Distribution-Consistency-Guided Multi-modal Hashing
Jin-Yu Liu, Xian-Ling Mao, Tian-Yi Che, Rong-Cheng Tu
TL;DR
This work addresses robust multi-modal retrieval when training labels are noisy. It introduces DCGMH, which leverages a distribution-consistency pattern between the 1-0 label distribution and hash-code similarity to category centers to filter and reconstruct noisy labels. The method partitions data into clean, corrected, and unlabeled subsets, applying a multi-term objective that combines pointwise, pairwise, unsupervised, center, and quantization losses to learn high-quality hash codes. Extensive experiments on MIR Flickr, NUS-WIDE, and MS COCO show DCGMH consistently outperforms state-of-the-art baselines under noisy-label settings, validating its robustness and practical impact for real-world retrieval tasks.
Abstract
Multi-modal hashing methods have gained popularity due to their fast speed and low storage requirements. Among them, the supervised methods demonstrate better performance by utilizing labels as supervisory signals compared with unsupervised methods. Currently, for almost all supervised multi-modal hashing methods, there is a hidden assumption that training sets have no noisy labels.

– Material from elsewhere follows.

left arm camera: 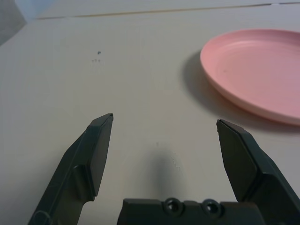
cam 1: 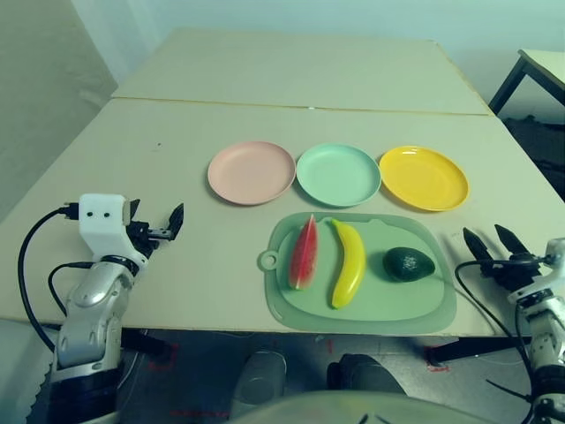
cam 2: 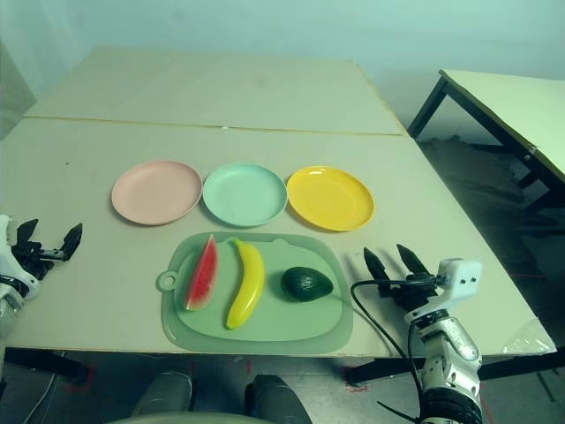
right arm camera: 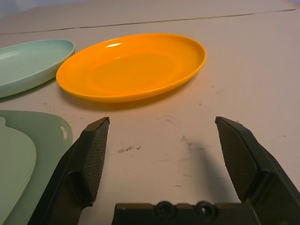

However, labels are often annotated incorrectly due to manual labeling in real-world scenarios, which will greatly harm the retrieval performance. To address this issue, we first discover a significant distribution consistency pattern through experiments, i.e., the 1-0 distribution of the presence or absence of each category in the label is consistent with the high-low distribution of similarity scores of the hash codes relative to category centers. Then, inspired by this pattern, we propose a novel Distribution-Consistency-Guided Multi-modal Hashing (DCGMH), which aims to filter and reconstruct noisy labels to enhance retrieval performance. Specifically, the proposed method first randomly initializes several category centers, which are used to compute the high-low distribution of similarity scores; Noisy and clean labels are then separately filtered out via the discovered distribution consistency pattern to mitigate the impact of noisy labels; Subsequently, a correction strategy, which is indirectly designed via the distribution consistency pattern, is applied to the filtered noisy labels, correcting high-confidence ones while treating low-confidence ones as unlabeled for unsupervised learning, thereby further enhancing the model's performance. Extensive experiments on three widely used datasets demonstrate the superiority of the proposed method compared to state-of-the-art baselines in multi-modal retrieval tasks. The code is available at https://github.com/LiuJinyu1229/DCGMH.